Occorre anche una conversione missionaria della pastorale, che non si preoccupa solo dell’annuncio, ma “nella quale gli attori dell’agire pastorale non sono semplicemente gli “addetti ai lavori”, ma ciascun membro della Comunità, semplicemente in forza del Battesimo ricevuto, è capace di annuncio, è capace di apostolato, è capace di ripetere quel “Vieni e vedi” dal quale tutta la vicenda cristiana ha avuto inizio”.

Purtroppo spesso “le nostre strutture, talvolta elefantiache e farraginose, rischiano di soffocare questa libertà dello Spirito e questa ardente missionarietà dei battezzati” ha spiegato il Penitenziere Maggiore, “e del resto l’autentica esperienza della Misericordia è qualcosa di più complesso, di più articolato, di esistenzialmente radicale e dunque bisognoso di ben più attenta maturazione, dei semplici slogans proclamati e ripetuti”.

C’è poi una urgenza che è la formazione “per evitare che la misericordia senza ragione” si riduca “ad un’esperienza sentimentale, non comunicabile, perché non realmente giudicata ed assimilata”. La vera misericordia “è il curvarsi di Dio sulla nostra debolezza, fino a mandarci il Suo Figlio morto per i nostri peccati e risorto per donare a noi la vita eterna”.

Una misericordia che da parte dei credenti esige fedeltà che “non è soltanto la coerenza, ma è molto di più e dipende dalla verità e dalla verità dell’uomo” ed un “dono da implorare costantemente, è inclusiva, una fedeltà che, proprio perché graniticamente legata alla Divina Rivelazione, è capace di dilatare lo sguardo fino ai confini del mondo, anzi, anche oltre il limite mondano, nell’unica comunione della Chiesa e dei suoi Santi”. Pe cui una necessaria prospettiva pastorale è  “una rinnovata unità, di una rinnovata relazione tra fede ed opere, che altro non significa che una rinnovata fedeltà, sempre da implorare come dono”.

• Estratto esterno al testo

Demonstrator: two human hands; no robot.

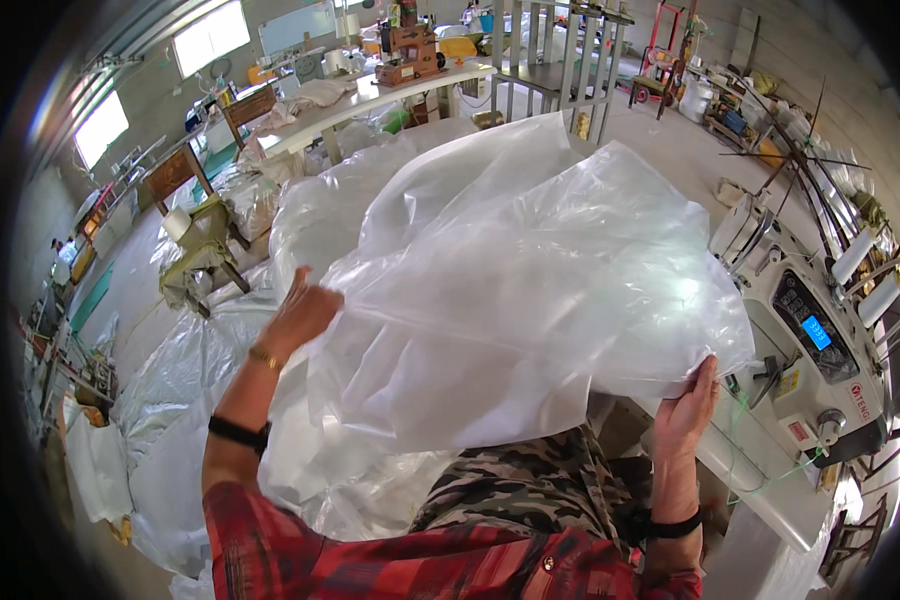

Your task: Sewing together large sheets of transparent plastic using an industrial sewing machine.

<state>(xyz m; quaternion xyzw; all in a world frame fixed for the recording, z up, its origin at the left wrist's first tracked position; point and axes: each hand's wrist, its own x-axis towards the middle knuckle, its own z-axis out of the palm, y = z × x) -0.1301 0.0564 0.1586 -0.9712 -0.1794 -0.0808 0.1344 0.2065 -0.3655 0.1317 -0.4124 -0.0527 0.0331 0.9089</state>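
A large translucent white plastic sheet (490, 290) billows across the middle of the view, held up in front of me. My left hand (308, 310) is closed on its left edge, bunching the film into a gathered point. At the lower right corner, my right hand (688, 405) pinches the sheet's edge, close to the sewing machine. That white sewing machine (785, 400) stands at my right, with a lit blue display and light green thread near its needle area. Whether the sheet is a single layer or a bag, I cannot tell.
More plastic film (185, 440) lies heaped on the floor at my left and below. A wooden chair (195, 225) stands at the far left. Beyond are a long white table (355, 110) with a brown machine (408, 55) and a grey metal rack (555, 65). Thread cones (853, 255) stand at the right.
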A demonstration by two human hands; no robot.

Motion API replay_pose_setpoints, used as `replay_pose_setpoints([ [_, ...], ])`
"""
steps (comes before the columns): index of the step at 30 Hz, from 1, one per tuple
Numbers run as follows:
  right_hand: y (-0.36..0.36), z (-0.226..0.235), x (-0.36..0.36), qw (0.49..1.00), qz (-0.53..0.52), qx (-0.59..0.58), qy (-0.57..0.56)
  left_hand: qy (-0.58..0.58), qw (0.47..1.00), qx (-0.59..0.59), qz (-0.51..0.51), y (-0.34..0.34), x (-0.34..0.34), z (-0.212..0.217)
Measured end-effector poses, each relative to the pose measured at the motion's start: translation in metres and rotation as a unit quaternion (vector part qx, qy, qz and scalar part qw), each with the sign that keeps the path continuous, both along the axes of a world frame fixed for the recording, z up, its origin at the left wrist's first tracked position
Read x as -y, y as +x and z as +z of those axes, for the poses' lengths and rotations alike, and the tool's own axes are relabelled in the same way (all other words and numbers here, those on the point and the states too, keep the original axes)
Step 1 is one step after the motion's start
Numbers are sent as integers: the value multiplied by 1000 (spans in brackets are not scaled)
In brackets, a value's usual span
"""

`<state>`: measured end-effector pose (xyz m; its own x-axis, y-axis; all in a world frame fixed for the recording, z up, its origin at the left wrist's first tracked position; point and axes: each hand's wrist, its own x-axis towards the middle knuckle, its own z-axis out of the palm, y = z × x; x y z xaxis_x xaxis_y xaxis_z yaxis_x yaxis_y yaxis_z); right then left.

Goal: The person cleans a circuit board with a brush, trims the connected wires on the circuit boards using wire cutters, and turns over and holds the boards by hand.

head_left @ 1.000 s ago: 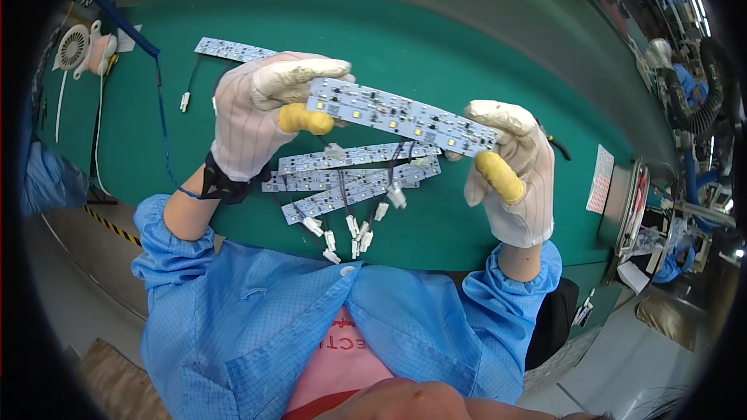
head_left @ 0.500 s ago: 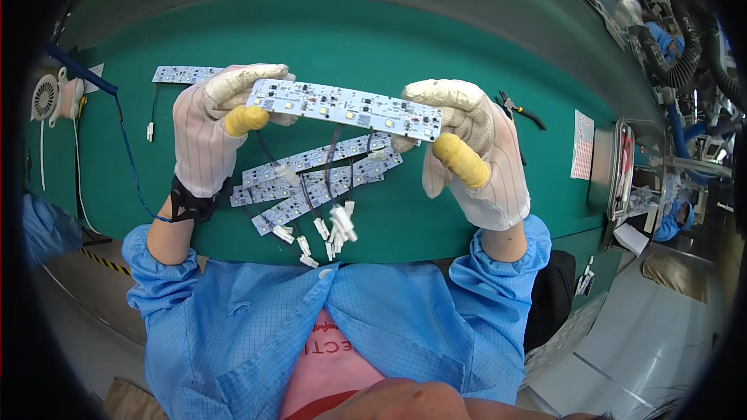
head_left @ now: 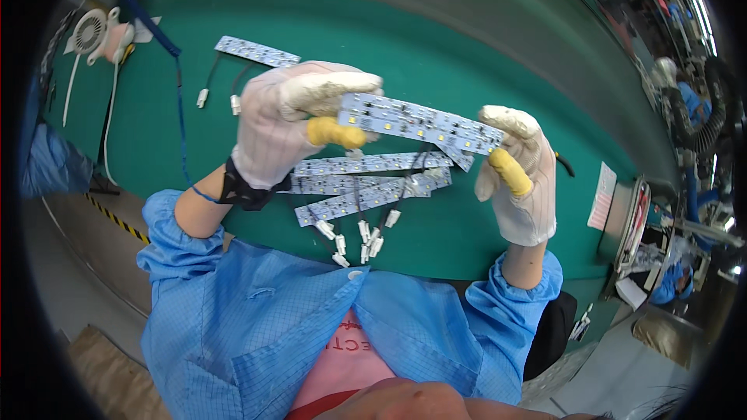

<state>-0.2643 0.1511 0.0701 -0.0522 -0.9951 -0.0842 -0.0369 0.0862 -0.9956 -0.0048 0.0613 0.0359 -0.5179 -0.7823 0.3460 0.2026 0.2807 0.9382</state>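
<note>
A person in a blue cleanroom smock, seen from above, holds a long white LED strip board (head_left: 420,123) level above a green bench (head_left: 482,39). This raised board is the landmark for everything else.

The left hand (head_left: 284,128), in a white glove with a yellow thumb tip, is closed around the board's left end, thumb beneath and fingers curled over the top edge. A black wrist strap (head_left: 247,190) circles that wrist. The right hand (head_left: 520,175), gloved the same way, pinches the board's right end between its yellow-tipped thumb and its fingers. Both hands are shut on the board, not spread.

Directly below the held board, on the bench, lies a loose pile of similar LED strip boards (head_left: 369,179), overlapping at slight angles. Thin black wires run from them down to a cluster of small white connectors (head_left: 359,233) nearer the person's chest.

Up and to the left of the held board, one more strip board (head_left: 257,50) lies alone on the bench, with wires ending in two white plugs. Farther left, at the bench's edge, stands a small white fan (head_left: 89,31). A blue cable (head_left: 175,85) runs past it toward the left wrist. Well to the right of the board, a white paper label (head_left: 601,196) lies on the bench.
</note>
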Motion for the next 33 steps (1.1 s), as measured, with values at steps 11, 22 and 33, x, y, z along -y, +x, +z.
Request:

I 3 giorni di lezioni si svolgono nel Palazzo della Cancelleria dove ha la sede la Penitenzieria Apostolica , venerdì prossimo è prevista l’Udienza con il Santo Padre nel pomeriggio nella Basilica di S. Pietro il Papa presiederà una celebrazione penitenziale per la quale, saranno a disposizione 80 Confessori.

Tra le relazioni significativa quella sulla Penitenzieria Apostolica: un Dicastero al servizio dei confessori e dei penitenti di monsignor Krzysztof Nykiel Reggente della Penitenzieria Apostolica; Le “Censure”: identità e prospettive per una corretta pastorale. “Irregolarità e impedimenti” all’attenzione del confessore e del penitente di monsignor Juan Ignacio Arrieta Ochoa de Chinchetru Prelato Canonista della Penitenzieria Apostolica; La teoria del gender. Sfide all’antropologia e all’etica cristiana di Padre Maurizio Faggioni, O.F.M. Prelato Consigliere della Penitenzieria Apostolica.